McTominay e l’ablazione PFA: parla il cardiologo Nicola Napolitano

Nicola Napolitano Medico Cardiologo
Nicola Napolitano, medico cardiologo

Scott McTominay dovrebbe sottoporsi a un’ablazione con tecnica PFA, sigla inglese di Pulsed Field Ablation, traducibile in italiano come “ablazione a campo pulsato”, per un disturbo del ritmo cardiaco. Tra le possibili ipotesi si parla di fibrillazione atriale parossistica, ma il quadro clinico non è stato confermato pubblicamente in modo completo. Abbiamo quindi chiesto al dott. Nicola Napolitano, Dirigente Medico Cardiologo, di spiegare, in termini generali e con parole semplici, che cosa significherebbe questa diagnosi, come funziona la procedura e quali controlli sarebbero necessari prima del ritorno in campo.

Scott McTominay Calciatore Ssc Napoli
Scott McTominay

1. Dottor Napolitano, se l’ipotesi fosse quella di una fibrillazione atriale parossistica, di che cosa si tratterebbe?

Risposta: In termini generali, sarebbe un disturbo nel quale il cuore presenta episodi di battito irregolare, talvolta più rapido del normale, che iniziano e terminano spontaneamente. Si parla però soltanto di un’ipotesi: per confermare la fibrillazione atriale occorre documentare il ritmo con gli esami appropriati. I sintomi possono comprendere batticuore, stanchezza, affanno o un calo della prestazione, ma possono anche essere assenti.

2. Che cos’è la PFA e come funziona?

Risposta: PFA significa Pulsed Field Ablation, cioè “ablazione a campo pulsato”. Il medico porta fino al cuore un sottile catetere, inserito attraverso una vena, e invia brevi impulsi elettrici nelle zone da trattare. Questi impulsi bloccano le cellule che trasmettono i segnali anomali, senza usare calore o freddo. Se la fibrillazione atriale fosse confermata, la procedura potrebbe servire a impedire che l’aritmia si riattivi. La scelta dipende comunque dalla diagnosi e dalla valutazione dello specialista.

3. Senza conoscere nel dettaglio il caso clinico, che cosa si può dire dei vantaggi e dei rischi della PFA?

Risposta: In generale, la PFA non utilizza né calore né freddo e agisce soprattutto sulle cellule cardiache da trattare, con l’obiettivo di limitare il coinvolgimento dei tessuti vicini. Resta comunque una procedura invasiva e il rischio va valutato sul singolo paziente. Tra le possibili complicanze vi sono sanguinamenti o problemi nel punto di accesso del catetere, accumulo di liquido intorno al cuore e, più raramente, coaguli. L’efficacia dipende inoltre dal tipo di aritmia realmente presente e dalle condizioni cliniche complessive.

4. Quali controlli permettono di chiarire la diagnosi e di valutare il risultato dell’intervento?

Risposta: Per identificare con precisione l’aritmia servono normalmente un elettrocardiogramma o una registrazione del ritmo durante un episodio, eventualmente attraverso un monitoraggio prolungato. Possono essere aggiunti un’ecografia del cuore e altri esami scelti dallo specialista. Dopo l’eventuale intervento si controllano il battito, le condizioni generali e il punto di accesso dei cateteri; nel tempo, ulteriori registrazioni aiutano a verificare se compaiono nuovi episodi.

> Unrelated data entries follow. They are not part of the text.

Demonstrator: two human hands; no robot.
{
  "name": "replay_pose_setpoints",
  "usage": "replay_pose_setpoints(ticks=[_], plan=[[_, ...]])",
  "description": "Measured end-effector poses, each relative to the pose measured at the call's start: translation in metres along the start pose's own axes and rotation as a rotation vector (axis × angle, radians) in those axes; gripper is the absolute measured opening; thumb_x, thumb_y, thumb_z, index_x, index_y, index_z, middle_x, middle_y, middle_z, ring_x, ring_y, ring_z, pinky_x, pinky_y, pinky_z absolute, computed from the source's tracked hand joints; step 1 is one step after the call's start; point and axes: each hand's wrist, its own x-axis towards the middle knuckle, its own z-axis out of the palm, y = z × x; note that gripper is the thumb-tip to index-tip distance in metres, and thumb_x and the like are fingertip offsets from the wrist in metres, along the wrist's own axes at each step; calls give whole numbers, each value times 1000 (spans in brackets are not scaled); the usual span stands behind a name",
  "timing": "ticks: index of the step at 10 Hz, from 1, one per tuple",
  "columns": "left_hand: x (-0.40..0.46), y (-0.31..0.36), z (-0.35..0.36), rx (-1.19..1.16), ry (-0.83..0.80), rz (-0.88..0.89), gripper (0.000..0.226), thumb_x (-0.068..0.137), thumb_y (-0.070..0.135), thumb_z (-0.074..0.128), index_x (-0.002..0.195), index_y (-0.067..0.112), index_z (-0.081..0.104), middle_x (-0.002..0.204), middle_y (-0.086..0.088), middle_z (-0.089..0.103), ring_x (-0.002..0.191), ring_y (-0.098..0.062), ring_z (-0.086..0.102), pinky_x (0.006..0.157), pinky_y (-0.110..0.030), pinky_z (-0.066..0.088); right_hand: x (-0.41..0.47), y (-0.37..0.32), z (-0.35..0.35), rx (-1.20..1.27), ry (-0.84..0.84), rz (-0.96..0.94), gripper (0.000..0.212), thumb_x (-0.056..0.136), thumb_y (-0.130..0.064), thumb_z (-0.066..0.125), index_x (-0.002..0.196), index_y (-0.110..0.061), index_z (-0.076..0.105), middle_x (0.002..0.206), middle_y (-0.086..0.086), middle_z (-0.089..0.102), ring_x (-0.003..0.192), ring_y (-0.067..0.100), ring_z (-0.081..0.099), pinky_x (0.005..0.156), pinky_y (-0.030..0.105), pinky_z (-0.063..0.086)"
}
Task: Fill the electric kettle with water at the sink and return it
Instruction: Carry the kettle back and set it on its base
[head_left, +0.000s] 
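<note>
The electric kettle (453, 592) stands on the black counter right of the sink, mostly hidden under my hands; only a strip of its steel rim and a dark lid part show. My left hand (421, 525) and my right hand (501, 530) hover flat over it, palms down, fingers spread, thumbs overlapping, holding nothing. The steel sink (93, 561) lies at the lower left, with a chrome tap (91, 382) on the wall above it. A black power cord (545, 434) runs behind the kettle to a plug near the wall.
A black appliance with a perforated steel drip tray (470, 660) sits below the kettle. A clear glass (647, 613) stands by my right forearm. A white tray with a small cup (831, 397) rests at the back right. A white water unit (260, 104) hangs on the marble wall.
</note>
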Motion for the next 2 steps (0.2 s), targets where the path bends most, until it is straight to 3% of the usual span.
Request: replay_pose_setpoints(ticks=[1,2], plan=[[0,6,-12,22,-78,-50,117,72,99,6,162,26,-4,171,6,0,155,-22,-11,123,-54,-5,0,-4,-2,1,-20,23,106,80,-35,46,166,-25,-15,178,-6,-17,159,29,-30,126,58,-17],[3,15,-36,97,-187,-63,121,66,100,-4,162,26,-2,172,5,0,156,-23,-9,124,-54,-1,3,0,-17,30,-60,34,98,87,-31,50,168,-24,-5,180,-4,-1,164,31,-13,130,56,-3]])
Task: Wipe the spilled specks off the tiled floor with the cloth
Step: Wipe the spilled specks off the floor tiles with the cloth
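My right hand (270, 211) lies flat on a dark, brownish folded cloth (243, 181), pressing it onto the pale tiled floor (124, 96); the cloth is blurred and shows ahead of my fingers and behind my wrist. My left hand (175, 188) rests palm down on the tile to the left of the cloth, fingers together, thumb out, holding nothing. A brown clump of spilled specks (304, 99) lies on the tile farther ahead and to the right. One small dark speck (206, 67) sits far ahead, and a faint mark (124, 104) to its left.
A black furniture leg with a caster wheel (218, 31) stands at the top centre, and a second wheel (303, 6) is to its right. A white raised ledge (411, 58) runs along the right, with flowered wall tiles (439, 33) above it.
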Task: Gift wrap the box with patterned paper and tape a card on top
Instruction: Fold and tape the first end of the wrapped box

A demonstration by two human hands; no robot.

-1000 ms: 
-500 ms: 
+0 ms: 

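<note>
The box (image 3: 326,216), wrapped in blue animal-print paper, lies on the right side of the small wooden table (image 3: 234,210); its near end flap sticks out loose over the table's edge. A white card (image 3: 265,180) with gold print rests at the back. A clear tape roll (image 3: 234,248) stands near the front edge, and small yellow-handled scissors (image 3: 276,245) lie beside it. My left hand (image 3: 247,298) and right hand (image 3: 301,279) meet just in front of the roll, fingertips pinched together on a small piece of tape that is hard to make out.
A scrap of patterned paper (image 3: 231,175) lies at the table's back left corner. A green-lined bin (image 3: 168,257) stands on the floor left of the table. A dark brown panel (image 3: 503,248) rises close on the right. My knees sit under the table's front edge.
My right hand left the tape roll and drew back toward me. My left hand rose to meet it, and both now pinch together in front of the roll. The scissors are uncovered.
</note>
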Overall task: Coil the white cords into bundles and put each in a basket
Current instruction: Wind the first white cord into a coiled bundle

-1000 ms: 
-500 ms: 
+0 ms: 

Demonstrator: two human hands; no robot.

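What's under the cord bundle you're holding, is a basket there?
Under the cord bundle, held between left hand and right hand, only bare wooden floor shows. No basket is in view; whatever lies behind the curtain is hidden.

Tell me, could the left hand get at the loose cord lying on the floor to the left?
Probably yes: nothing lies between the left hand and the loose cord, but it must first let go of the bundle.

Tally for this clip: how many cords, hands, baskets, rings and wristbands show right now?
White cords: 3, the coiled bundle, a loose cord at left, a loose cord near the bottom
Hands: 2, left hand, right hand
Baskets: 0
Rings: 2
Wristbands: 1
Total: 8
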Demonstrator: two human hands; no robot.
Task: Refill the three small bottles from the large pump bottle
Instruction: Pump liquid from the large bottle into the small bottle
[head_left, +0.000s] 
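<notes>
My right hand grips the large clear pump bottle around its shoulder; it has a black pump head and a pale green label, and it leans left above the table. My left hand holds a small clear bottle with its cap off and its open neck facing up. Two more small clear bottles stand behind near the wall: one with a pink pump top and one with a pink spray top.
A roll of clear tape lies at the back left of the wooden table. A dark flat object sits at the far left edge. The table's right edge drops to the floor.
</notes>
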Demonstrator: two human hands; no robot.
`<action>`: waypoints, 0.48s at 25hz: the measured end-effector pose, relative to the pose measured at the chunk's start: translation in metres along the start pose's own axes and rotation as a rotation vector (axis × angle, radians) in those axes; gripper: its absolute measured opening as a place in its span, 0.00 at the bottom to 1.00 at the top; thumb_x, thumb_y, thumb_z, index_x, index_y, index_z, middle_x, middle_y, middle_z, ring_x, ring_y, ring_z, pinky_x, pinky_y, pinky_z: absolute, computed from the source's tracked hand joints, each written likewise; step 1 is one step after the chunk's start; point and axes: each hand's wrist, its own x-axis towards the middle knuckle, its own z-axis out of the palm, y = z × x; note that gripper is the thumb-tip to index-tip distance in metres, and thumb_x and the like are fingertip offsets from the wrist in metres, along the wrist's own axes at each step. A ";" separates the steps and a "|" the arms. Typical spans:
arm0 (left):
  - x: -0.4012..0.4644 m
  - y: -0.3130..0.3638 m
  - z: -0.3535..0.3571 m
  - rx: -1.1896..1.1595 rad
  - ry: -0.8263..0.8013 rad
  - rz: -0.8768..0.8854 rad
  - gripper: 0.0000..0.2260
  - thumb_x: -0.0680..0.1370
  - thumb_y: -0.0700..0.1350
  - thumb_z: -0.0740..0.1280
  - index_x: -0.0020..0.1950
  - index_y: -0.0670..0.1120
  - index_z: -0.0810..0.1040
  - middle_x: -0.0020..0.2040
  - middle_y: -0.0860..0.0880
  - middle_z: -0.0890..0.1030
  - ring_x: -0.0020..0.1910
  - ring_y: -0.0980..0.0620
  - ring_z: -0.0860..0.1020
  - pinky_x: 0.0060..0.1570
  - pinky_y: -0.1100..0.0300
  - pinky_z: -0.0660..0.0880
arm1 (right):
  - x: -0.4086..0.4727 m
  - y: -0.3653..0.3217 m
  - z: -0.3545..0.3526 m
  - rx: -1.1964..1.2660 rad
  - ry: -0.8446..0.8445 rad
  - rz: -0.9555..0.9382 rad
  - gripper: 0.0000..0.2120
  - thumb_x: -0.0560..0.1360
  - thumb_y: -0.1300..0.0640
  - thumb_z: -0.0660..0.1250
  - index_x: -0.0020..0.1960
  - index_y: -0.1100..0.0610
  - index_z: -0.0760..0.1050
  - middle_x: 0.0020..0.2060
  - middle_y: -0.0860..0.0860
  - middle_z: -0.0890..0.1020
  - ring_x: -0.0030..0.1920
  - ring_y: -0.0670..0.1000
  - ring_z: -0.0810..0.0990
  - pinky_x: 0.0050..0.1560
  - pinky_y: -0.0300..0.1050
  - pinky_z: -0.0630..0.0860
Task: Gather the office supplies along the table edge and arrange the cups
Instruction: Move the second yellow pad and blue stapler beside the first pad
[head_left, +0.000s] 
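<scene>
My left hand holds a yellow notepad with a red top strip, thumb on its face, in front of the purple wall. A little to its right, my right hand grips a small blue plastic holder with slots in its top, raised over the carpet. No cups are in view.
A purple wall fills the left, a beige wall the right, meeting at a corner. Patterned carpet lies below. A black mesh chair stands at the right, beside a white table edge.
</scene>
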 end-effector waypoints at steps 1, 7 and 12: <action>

5. È possibile prevedere quando McTominay potrà tornare ad allenarsi e a giocare?

Risposta: Senza una diagnosi confermata e senza conoscere gli esiti della procedura e dei controlli, non è corretto indicare una data certa. In base alle previsioni comunicate, il ritorno all’attività è presumibilmente previsto dopo la sosta per le nazionali. Si tratta però di una stima: il rientro dipenderà dall’assenza di complicazioni, dalla stabilità del ritmo e dalla risposta allo sforzo. Gli allenamenti potranno riprendere gradualmente soltanto dopo il parere degli specialisti e dello staff medico della squadra.

Ringraziamo il dott. Nicola Napolitano per la disponibilità e per averci aiutato a comprendere meglio la procedura. Un cordiale saluto ai nostri lettori e arrivederci al prossimo approfondimento.